■ Problem details ■
Whenever a line below holds the word "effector", copy that line.

■ Information supplied ■
• • • • •

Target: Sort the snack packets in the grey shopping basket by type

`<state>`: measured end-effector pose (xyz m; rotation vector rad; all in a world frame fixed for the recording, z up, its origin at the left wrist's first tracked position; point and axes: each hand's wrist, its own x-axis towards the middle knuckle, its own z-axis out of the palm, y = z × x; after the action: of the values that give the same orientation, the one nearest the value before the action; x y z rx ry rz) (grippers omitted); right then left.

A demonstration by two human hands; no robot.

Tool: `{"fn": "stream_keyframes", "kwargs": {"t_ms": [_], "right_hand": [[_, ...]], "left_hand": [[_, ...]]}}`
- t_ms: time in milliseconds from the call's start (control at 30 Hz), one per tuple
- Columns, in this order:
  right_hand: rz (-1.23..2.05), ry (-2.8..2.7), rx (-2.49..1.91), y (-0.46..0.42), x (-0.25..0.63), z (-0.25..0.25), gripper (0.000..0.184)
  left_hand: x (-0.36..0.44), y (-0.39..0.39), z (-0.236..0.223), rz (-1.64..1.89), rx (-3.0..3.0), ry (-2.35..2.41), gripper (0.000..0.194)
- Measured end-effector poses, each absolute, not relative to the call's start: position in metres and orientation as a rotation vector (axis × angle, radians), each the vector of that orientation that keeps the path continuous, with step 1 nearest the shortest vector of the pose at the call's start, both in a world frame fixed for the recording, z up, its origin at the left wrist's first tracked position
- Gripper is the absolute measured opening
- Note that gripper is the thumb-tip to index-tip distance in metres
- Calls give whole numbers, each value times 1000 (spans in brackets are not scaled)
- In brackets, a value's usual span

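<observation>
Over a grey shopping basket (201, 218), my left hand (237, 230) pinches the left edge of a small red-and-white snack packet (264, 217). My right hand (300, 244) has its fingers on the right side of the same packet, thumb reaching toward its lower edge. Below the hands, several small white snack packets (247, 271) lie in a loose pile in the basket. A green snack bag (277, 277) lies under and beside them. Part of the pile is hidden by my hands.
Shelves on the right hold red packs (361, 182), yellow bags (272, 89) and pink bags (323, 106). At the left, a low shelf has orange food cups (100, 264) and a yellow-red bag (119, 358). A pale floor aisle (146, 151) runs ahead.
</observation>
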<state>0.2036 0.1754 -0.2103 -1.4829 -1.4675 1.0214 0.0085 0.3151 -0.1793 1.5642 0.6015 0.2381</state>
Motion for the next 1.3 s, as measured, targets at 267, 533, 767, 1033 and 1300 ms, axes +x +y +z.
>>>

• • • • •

■ Exercise result ■
`<state>`: measured end-effector pose (xyz m; rotation vector rad; all in a world frame fixed for the recording, z up, its origin at the left wrist's first tracked position; point and axes: each hand's wrist, its own x-axis towards the middle knuckle, its own z-axis out of the palm, y = z × x; after the action: of the values that give the same orientation, the one nearest the value before the action; x y z rx ry rz) (grippers omitted); right then left.
- Measured end-effector poses, each absolute, not relative to the call's start: position in metres and orientation as a rotation vector (axis × angle, radians), each the vector of that orientation that keeps the path continuous, with step 1 nearest the shortest vector of the pose at the call's start, both in a world frame fixed for the recording, z up, its origin at the left wrist's first tracked position

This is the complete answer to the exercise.